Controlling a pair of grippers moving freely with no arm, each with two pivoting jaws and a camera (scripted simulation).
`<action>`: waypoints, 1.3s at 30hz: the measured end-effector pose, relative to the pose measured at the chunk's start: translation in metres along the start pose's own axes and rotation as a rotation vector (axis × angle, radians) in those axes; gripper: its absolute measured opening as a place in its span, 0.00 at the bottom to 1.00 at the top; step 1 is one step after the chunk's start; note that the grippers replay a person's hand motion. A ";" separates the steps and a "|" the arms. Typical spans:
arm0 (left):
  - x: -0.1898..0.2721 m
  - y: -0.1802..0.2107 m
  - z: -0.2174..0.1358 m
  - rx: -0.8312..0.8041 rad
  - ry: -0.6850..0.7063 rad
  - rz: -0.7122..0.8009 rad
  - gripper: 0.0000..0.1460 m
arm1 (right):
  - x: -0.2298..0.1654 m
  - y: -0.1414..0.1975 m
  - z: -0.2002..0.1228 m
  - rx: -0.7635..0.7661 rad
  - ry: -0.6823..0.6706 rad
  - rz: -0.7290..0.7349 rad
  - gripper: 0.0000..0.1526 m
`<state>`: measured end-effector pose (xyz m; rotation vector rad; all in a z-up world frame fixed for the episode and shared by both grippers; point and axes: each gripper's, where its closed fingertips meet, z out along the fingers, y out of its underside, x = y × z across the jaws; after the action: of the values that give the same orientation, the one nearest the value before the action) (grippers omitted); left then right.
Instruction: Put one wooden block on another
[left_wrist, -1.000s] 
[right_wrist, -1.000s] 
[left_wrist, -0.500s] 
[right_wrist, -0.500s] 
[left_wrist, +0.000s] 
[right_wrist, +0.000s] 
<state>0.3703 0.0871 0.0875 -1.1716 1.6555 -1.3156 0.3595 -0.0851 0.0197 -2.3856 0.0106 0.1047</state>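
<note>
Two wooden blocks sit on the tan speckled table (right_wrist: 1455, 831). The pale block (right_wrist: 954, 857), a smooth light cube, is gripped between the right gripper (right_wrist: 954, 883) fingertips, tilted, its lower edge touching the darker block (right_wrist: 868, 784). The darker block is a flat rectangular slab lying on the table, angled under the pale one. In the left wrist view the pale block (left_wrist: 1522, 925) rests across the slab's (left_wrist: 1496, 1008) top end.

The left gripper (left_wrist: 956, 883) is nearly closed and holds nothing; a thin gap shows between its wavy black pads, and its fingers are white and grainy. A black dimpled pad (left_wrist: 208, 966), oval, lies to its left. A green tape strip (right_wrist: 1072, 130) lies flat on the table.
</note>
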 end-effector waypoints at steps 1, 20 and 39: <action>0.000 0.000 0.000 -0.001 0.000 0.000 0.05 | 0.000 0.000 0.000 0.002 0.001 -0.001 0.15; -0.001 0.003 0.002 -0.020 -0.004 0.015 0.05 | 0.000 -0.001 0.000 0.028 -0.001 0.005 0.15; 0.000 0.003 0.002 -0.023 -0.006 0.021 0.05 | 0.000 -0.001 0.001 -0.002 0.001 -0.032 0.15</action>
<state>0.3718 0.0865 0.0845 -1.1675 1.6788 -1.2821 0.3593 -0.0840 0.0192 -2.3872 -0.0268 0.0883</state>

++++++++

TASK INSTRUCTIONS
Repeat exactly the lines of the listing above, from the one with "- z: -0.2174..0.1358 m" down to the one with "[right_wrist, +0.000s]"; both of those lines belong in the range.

SOLUTION FOR THIS TASK
  - z: -0.2174..0.1358 m
  - rx: -0.8312..0.8041 rad
  - ry: -0.6850..0.7063 rad
  - rz: -0.7122..0.8009 rad
  - gripper: 0.0000..0.1460 m
arm1 (right):
  - x: -0.2298..0.1654 m
  - y: -0.1414..0.1975 m
  - z: -0.2002..0.1228 m
  - rx: -0.7635..0.7661 rad
  - ry: -0.6823..0.6706 rad
  - rz: -0.7290..0.7349 rad
  - gripper: 0.0000..0.1526 m
`<state>`: measured end-effector pose (xyz m; rotation vector rad; all in a z-up world frame fixed for the episode and shared by both grippers; point and axes: each gripper's, where its closed fingertips meet, z out along the fingers, y out of its underside, x = y × z across the jaws; after the action: of the values that give the same orientation, the one nearest the value before the action) (grippers omitted); left then right.
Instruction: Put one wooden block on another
[left_wrist, -1.000s] 
[right_wrist, -1.000s] 
[left_wrist, -0.500s] 
[right_wrist, -0.500s] 
[left_wrist, +0.000s] 
[right_wrist, +0.000s] 

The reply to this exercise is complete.